Where is the real water table and a perception of what can cause it to be called potentially variable?
It’s difficult not to talk about a new or existing basement in the same breath without also talking about the local water table. Obviously the word local is key as invariably basements end up in locations which can be entirely unique for many reasons. Soil type, natural drainage, fissures in the ground. These can all combine to fight with the best laid of plans, designs and systems.
But what about the techniques that are often used to backfill a site? Can they also create or have an affect on assumptions about the ubiquitous local water table? The short answer is yes, they can.
A quick look at BS8102 confirms that water will or can often stand well above the true water table which may well be further underground than that of what can be a ‘perched’ temporary or permanent area of standing, ponded water or water that can or will slowly travel down to the actual ground where the true water table is. And that ground – when water gets there – may be also be impervious, particularly if it is clay soil.

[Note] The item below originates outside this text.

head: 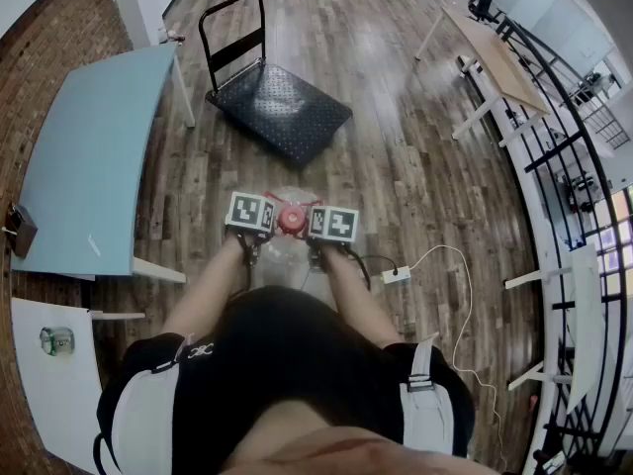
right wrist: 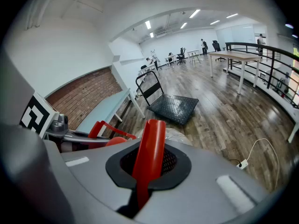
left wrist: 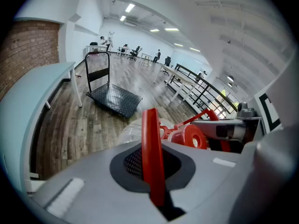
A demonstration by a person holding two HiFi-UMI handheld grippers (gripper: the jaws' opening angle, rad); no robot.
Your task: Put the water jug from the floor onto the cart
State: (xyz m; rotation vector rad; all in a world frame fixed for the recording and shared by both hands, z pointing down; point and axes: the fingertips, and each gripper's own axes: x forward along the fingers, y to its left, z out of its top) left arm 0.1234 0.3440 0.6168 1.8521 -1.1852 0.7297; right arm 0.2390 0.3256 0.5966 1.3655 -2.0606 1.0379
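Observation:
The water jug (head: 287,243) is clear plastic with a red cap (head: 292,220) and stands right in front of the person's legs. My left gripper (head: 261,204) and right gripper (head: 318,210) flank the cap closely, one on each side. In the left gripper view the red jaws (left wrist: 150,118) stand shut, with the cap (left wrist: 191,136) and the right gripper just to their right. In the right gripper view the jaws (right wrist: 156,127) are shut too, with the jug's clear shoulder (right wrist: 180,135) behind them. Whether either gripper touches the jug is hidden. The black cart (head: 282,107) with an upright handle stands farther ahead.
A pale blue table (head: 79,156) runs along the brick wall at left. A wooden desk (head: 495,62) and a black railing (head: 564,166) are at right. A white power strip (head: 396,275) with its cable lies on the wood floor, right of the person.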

As that upper water table travels down or exerts pressure on the actual lower water table or the ground above the real water table, hydrostatic pressure can then increase on the new structure. The potential result? A leak of varying potential severity. Interestingly, current construction methods can be responsible for exasperating this problem.

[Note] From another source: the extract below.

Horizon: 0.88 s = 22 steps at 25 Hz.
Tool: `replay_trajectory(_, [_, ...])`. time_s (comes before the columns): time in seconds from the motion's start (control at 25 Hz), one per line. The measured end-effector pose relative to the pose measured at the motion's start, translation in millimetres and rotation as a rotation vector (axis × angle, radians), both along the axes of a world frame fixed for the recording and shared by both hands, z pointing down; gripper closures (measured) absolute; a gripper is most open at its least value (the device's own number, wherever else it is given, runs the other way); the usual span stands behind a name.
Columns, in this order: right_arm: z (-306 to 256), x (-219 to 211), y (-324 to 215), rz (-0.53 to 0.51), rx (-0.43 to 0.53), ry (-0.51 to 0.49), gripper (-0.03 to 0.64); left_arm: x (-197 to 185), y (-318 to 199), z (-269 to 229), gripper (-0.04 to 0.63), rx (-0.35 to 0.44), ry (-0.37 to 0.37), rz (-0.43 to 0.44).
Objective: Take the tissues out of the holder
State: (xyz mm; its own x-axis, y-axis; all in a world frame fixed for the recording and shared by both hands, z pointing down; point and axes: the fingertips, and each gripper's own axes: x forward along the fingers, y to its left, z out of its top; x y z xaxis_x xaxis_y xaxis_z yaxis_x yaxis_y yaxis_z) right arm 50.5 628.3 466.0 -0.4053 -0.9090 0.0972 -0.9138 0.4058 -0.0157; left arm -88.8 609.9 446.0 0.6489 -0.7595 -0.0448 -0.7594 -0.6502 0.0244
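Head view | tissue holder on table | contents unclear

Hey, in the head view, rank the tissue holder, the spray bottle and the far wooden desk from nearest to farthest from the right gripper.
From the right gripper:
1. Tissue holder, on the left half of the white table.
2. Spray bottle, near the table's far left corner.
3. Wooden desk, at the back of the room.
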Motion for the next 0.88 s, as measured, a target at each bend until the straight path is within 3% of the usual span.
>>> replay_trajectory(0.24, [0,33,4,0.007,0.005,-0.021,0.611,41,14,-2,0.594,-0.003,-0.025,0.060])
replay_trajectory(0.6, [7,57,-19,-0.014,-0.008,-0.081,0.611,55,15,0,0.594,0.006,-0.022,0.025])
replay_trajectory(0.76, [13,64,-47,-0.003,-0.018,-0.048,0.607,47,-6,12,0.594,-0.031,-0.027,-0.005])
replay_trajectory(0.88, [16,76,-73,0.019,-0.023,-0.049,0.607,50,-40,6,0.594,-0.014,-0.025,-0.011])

Not all basements are obviously constructed in the same way, but where loose stone material is used to backfill around the newly constructed basement this can cause issues. That well considered permeable stone can allow the upper level water to sit potentially on or near possibly impervious ground below that backfill.

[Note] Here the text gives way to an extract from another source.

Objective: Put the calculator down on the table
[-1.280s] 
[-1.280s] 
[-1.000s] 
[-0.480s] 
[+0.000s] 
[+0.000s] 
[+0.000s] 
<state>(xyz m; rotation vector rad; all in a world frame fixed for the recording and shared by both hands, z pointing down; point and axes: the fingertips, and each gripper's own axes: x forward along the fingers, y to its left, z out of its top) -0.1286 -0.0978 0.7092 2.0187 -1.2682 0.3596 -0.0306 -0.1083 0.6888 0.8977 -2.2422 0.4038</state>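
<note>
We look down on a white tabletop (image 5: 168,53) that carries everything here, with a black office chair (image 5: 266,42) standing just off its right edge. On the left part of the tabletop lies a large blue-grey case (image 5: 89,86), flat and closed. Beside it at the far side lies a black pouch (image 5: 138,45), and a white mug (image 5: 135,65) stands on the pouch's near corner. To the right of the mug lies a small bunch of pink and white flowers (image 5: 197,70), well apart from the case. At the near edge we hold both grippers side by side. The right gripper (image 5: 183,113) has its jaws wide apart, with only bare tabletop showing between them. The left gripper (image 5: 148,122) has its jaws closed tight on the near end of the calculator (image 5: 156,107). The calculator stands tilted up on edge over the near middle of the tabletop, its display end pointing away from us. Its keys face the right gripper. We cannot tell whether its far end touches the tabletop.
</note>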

If a basement suffers water ingress after periods of prolonged or heavy rainfall or run off water presence; the culprit can often be that backfill helping the upper water to sit on the edge of the true water table. As mentioned, this can create pressure on the new structure by virtue of having non permeable ground below the backfill for the upper water to dissipate through.
Where backfilling with the original ground type is used instead of a new stone material, issues can still occur.
Understanding all aspects of the local ground and soil conditions will mean that there is a much better chance of foreseeing issues before they turn into unwanted remedial costs. With the correct drainage approach and choice of other waterproofing systems – using membranes and seals that can take and are designed for high bar pressure; even heavy impermeable clay soil can be dealt with – with water being shut out.
Working with a structural waterproofing specialist will help you get an overall picture of potential hydrostatic risk and what additional measures should be employed to avoid later problems. There’s always a way to create a watertight basement. Working with someone who has seen it all but treats every project as unique will ensure the required result. The types and grades of basement are one thing, but constructing them to meet the required standard and that work with the local conditions is another.
Why make assumptions when you can get an expert to make considered decisions based on the local evidence?